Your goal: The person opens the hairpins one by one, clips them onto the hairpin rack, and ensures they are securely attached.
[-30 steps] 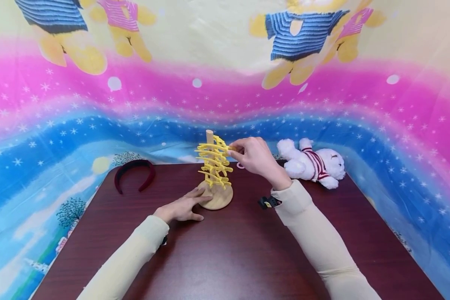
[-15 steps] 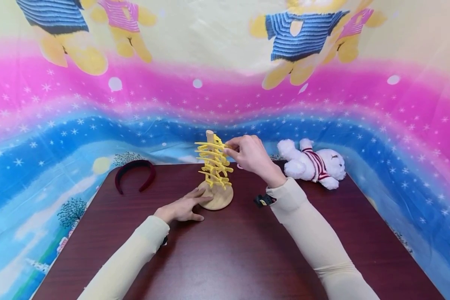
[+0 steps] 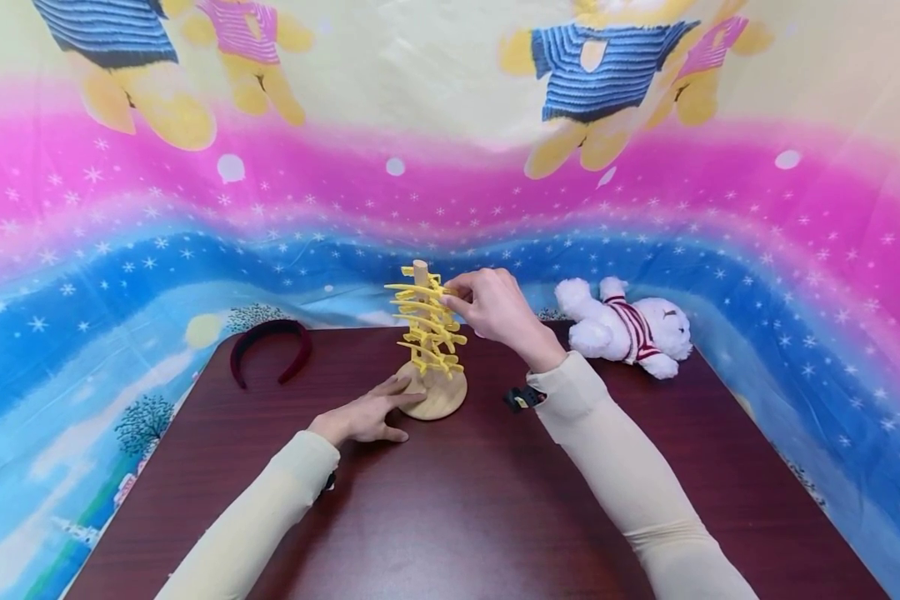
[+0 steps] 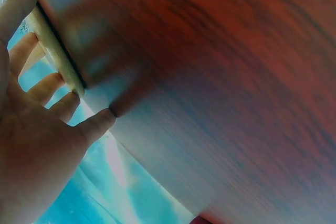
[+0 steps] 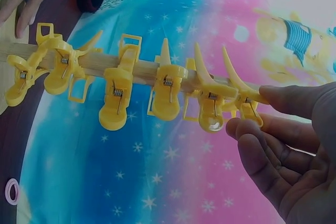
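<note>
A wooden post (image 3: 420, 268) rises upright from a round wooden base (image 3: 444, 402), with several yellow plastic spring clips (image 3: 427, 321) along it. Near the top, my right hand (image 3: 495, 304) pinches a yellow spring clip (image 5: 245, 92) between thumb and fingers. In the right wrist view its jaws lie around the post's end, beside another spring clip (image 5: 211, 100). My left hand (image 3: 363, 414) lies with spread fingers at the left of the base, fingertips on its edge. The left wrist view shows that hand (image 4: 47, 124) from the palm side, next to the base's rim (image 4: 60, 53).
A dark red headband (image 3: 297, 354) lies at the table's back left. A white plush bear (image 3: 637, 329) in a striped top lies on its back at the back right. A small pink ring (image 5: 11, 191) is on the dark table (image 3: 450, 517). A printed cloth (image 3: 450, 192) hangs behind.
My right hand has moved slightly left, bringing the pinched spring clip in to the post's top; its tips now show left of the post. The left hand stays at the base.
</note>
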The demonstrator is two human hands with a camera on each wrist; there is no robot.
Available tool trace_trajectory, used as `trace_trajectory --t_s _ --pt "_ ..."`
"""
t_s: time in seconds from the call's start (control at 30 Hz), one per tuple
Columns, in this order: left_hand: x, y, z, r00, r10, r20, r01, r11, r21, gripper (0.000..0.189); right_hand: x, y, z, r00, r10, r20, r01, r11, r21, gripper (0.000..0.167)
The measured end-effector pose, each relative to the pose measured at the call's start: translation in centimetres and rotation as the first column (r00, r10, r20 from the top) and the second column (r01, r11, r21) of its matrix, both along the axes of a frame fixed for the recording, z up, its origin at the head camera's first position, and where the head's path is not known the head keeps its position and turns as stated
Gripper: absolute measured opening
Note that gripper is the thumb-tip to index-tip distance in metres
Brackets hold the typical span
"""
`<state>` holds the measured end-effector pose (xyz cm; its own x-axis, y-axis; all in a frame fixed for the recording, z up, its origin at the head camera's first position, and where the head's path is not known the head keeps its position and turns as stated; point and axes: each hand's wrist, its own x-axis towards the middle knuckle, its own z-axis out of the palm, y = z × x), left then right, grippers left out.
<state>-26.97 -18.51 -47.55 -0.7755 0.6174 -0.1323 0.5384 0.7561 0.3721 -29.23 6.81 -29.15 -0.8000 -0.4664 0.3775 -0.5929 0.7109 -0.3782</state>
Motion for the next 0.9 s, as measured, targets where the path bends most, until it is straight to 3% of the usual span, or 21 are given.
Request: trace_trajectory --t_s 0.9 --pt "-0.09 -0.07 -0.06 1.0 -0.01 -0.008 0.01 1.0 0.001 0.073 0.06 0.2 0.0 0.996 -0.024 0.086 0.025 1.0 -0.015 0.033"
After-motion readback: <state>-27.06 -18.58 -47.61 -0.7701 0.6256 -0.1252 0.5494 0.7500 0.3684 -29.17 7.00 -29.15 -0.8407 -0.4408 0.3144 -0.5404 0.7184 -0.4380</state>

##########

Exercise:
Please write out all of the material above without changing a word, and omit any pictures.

Answer below:
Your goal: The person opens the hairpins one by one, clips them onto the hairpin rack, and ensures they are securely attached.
[-30 steps] 
[-15 steps] 
[+0 steps] 
[+0 steps] 
[+0 steps] 
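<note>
A wooden post (image 3: 420, 268) rises upright from a round wooden base (image 3: 444, 402), with several yellow plastic spring clips (image 3: 427, 321) along it. Near the top, my right hand (image 3: 495, 304) pinches a yellow spring clip (image 5: 245, 92) between thumb and fingers. In the right wrist view its jaws lie around the post's end, beside another spring clip (image 5: 211, 100). My left hand (image 3: 363, 414) lies with spread fingers at the left of the base, fingertips on its edge. The left wrist view shows that hand (image 4: 47, 124) from the palm side, next to the base's rim (image 4: 60, 53).
A dark red headband (image 3: 297, 354) lies at the table's back left. A white plush bear (image 3: 637, 329) in a striped top lies on its back at the back right. A small pink ring (image 5: 11, 191) is on the dark table (image 3: 450, 517). A printed cloth (image 3: 450, 192) hangs behind.
My right hand has moved slightly left, bringing the pinched spring clip in to the post's top; its tips now show left of the post. The left hand stays at the base.
</note>
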The demonstrator is two human hands with a camera on each wrist; there is no robot.
Available tool trace_trajectory, used as `trace_trajectory --t_s _ --pt "_ ..."`
"""
t_s: time in seconds from the call's start (control at 30 Hz), one per tuple
Columns, in this order: left_hand: x, y, z, r00, r10, r20, r01, r11, r21, gripper (0.000..0.189); right_hand: x, y, z, r00, r10, r20, r01, r11, r21, gripper (0.000..0.167)
The measured end-effector pose, each relative to the pose measured at the call's start: translation in centimetres and rotation as the first column (r00, r10, r20 from the top) and the second column (r01, r11, r21) of its matrix, both along the axes of a frame fixed for the recording, z up, its origin at the head camera's first position, and where the head's path is not known the head keeps its position and turns as stated
Gripper: absolute measured opening
Note that gripper is the thumb-tip to index-tip distance in metres
Brackets hold the typical span
"""
`<state>` holds the measured end-effector pose (xyz cm; its own x-axis, y-axis; all in a frame fixed for the recording, z up, its origin at the head camera's first position, and where the head's path is not known the head keeps its position and turns as stated; point and axes: each hand's wrist, its own x-axis towards the middle knuckle, its own z-axis out of the palm, y = z × x), left then right, grippers left out.
<state>-26.97 -18.51 -47.55 -0.7755 0.6174 -0.1323 0.5384 0.7561 0.3721 -29.23 6.81 -29.15 -0.8000 -0.4664 0.3775 -0.5929 0.7109 -0.3782</state>
Motion for the next 0.9 s, as measured, targets where the path bends most, until it is straight to 3% of the usual span, or 21 are given.
Request: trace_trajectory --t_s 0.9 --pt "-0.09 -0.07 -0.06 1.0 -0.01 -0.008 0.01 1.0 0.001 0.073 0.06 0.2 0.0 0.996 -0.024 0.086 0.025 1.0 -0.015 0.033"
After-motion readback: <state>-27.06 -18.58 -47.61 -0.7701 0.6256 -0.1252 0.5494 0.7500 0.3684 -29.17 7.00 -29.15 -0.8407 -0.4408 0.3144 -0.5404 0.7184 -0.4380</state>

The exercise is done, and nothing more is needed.